(Extracted data entries)
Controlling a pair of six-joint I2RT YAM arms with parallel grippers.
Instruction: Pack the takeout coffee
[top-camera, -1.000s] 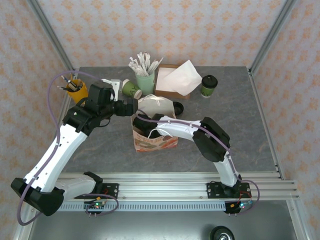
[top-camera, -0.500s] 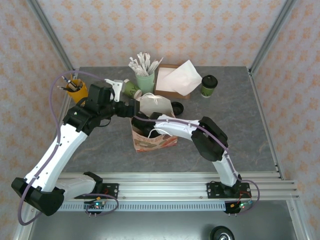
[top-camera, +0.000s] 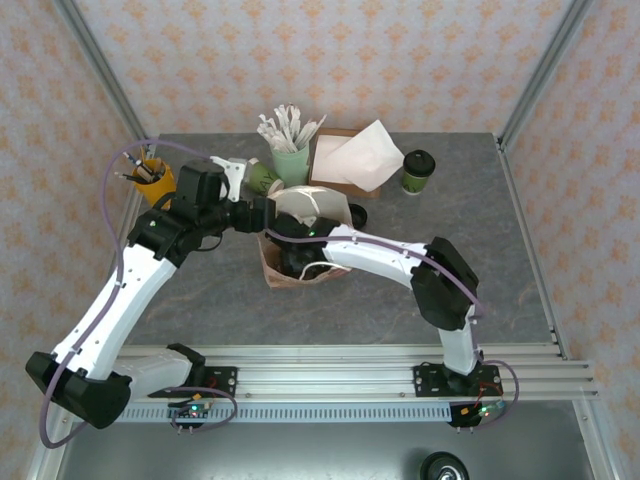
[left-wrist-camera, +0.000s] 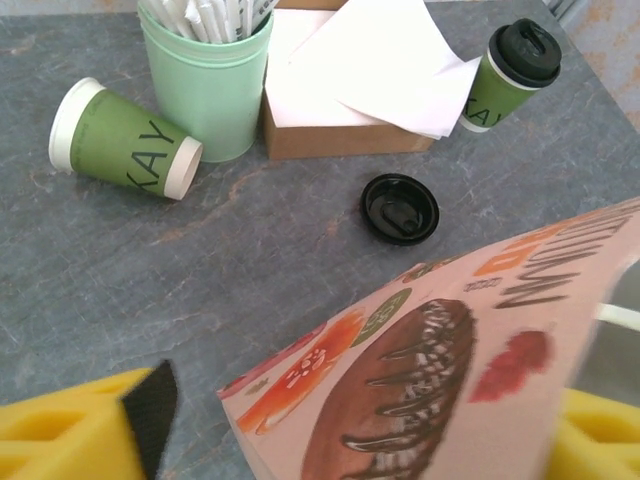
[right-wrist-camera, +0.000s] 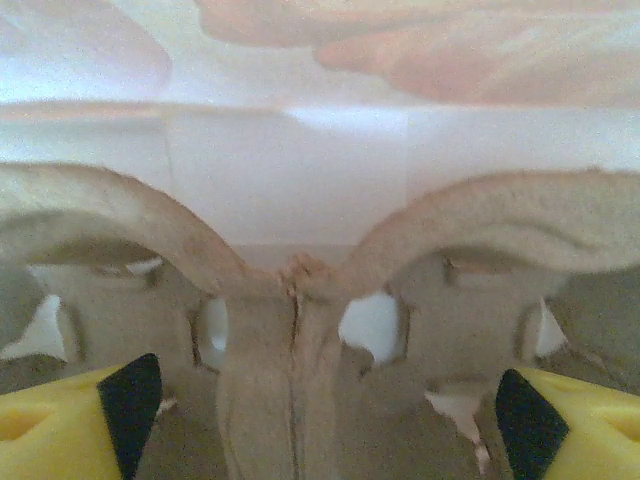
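Note:
The takeout coffee (top-camera: 417, 171), a dark green cup with a black lid (left-wrist-camera: 527, 50), stands upright at the back right beside the napkin box, far from both grippers. A printed paper bag (top-camera: 300, 262) lies at the table's middle. My left gripper (top-camera: 262, 214) is at the bag's left rim. In the left wrist view the bag wall (left-wrist-camera: 440, 370) lies between its open fingers (left-wrist-camera: 80, 430), with a gap at the left pad. My right gripper (right-wrist-camera: 325, 420) reaches inside the bag and stands open, astride the middle ridge of a brown pulp cup carrier (right-wrist-camera: 290, 330).
A lidless dark green cup (left-wrist-camera: 125, 140) lies on its side next to a pale green cup of wrapped sticks (left-wrist-camera: 205, 80). A box of white napkins (left-wrist-camera: 350, 90) and a loose black lid (left-wrist-camera: 400, 208) sit behind the bag. A yellow pen cup (top-camera: 152, 180) stands far left.
The right jaws have opened off the carrier inside the bag, and that arm has stretched further in. The left jaws have narrowed round the bag's rim. The bag has shifted slightly back.

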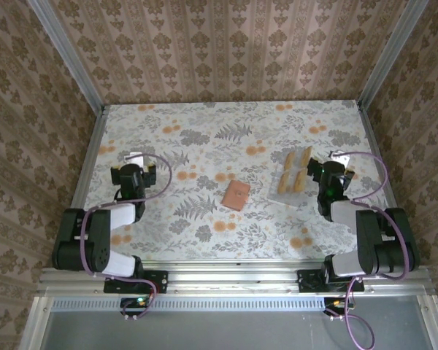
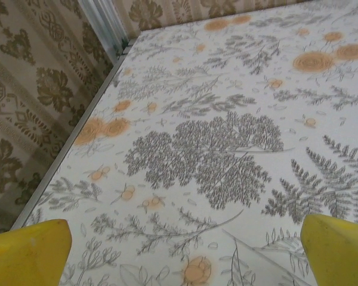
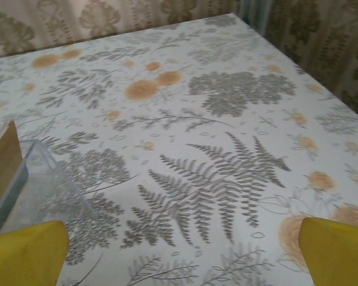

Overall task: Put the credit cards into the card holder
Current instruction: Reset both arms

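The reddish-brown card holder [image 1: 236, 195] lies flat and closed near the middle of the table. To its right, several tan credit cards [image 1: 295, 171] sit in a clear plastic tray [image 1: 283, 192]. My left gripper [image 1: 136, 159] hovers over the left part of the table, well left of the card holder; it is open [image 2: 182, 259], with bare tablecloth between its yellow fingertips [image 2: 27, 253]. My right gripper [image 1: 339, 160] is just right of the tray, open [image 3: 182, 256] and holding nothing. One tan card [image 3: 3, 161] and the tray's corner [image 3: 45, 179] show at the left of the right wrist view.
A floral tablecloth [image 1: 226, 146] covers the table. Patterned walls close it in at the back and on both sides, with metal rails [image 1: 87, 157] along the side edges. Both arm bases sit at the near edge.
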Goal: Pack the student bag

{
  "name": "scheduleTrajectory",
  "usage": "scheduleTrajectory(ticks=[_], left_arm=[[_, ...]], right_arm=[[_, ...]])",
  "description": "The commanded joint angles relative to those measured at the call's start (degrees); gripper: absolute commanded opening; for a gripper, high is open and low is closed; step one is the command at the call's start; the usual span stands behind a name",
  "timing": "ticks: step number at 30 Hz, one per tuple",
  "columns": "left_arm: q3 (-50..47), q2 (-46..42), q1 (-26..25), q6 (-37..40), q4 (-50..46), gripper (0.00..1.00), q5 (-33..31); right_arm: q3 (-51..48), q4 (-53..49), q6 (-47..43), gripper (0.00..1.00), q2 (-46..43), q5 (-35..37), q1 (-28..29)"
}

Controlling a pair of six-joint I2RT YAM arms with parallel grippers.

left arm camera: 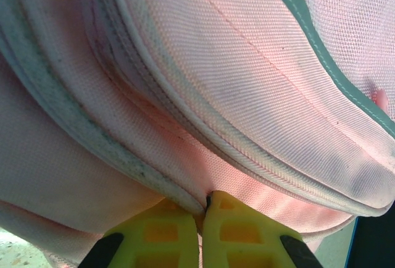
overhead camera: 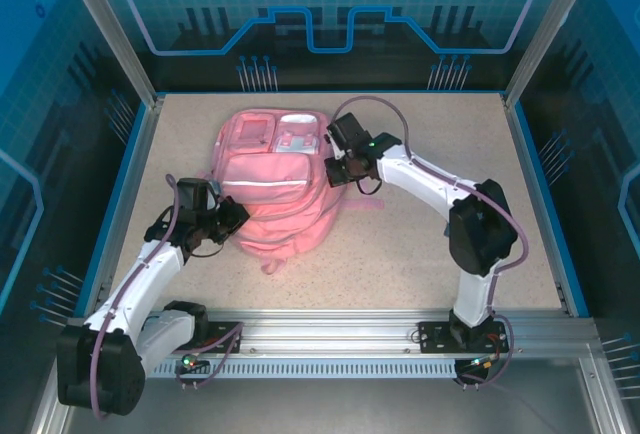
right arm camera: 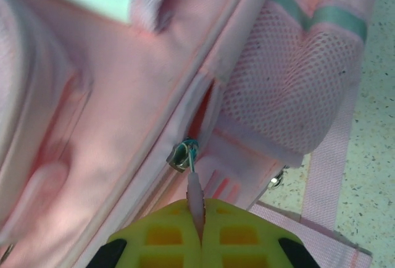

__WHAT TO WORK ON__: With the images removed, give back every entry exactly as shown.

__RESPONSE TO THIS TASK__:
Controlling a pair of six-joint I2RT YAM arms with parallel grippers.
Instruction: Pack the takeout coffee
[top-camera, -1.000s] 
[top-camera, -0.500s] 
[top-camera, +0.000s] 
[left-wrist-camera, +0.000s] 
[right-wrist-camera, +0.000s] 
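Note:
The takeout coffee (top-camera: 417, 171), a dark green cup with a black lid (left-wrist-camera: 527, 50), stands upright at the back right beside the napkin box, far from both grippers. A printed paper bag (top-camera: 300, 262) lies at the table's middle. My left gripper (top-camera: 262, 214) is at the bag's left rim. In the left wrist view the bag wall (left-wrist-camera: 440, 370) lies between its open fingers (left-wrist-camera: 80, 430), with a gap at the left pad. My right gripper (right-wrist-camera: 325, 420) reaches inside the bag and stands open, astride the middle ridge of a brown pulp cup carrier (right-wrist-camera: 290, 330).
A lidless dark green cup (left-wrist-camera: 125, 140) lies on its side next to a pale green cup of wrapped sticks (left-wrist-camera: 205, 80). A box of white napkins (left-wrist-camera: 350, 90) and a loose black lid (left-wrist-camera: 400, 208) sit behind the bag. A yellow pen cup (top-camera: 152, 180) stands far left.
The right jaws have opened off the carrier inside the bag, and that arm has stretched further in. The left jaws have narrowed round the bag's rim. The bag has shifted slightly back.
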

Overall task: Put the credit cards into the card holder
Current instruction: Reset both arms

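The reddish-brown card holder [image 1: 236, 195] lies flat and closed near the middle of the table. To its right, several tan credit cards [image 1: 295, 171] sit in a clear plastic tray [image 1: 283, 192]. My left gripper [image 1: 136, 159] hovers over the left part of the table, well left of the card holder; it is open [image 2: 182, 259], with bare tablecloth between its yellow fingertips [image 2: 27, 253]. My right gripper [image 1: 339, 160] is just right of the tray, open [image 3: 182, 256] and holding nothing. One tan card [image 3: 3, 161] and the tray's corner [image 3: 45, 179] show at the left of the right wrist view.
A floral tablecloth [image 1: 226, 146] covers the table. Patterned walls close it in at the back and on both sides, with metal rails [image 1: 87, 157] along the side edges. Both arm bases sit at the near edge.
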Goal: Pack the student bag

{
  "name": "scheduleTrajectory",
  "usage": "scheduleTrajectory(ticks=[_], left_arm=[[_, ...]], right_arm=[[_, ...]])",
  "description": "The commanded joint angles relative to those measured at the call's start (degrees); gripper: absolute commanded opening; for a gripper, high is open and low is closed; step one is the command at the call's start; the usual span stands behind a name",
  "timing": "ticks: step number at 30 Hz, one per tuple",
  "columns": "left_arm: q3 (-50..47), q2 (-46..42), q1 (-26..25), q6 (-37..40), q4 (-50..46), gripper (0.00..1.00), q5 (-33..31); right_arm: q3 (-51..48), q4 (-53..49), q6 (-47..43), gripper (0.00..1.00), q2 (-46..43), q5 (-35..37), q1 (-28..29)"
}

Controlling a pair of six-joint I2RT YAM arms with parallel grippers.

left arm camera: 
overhead camera: 
right arm camera: 

The output is now finished.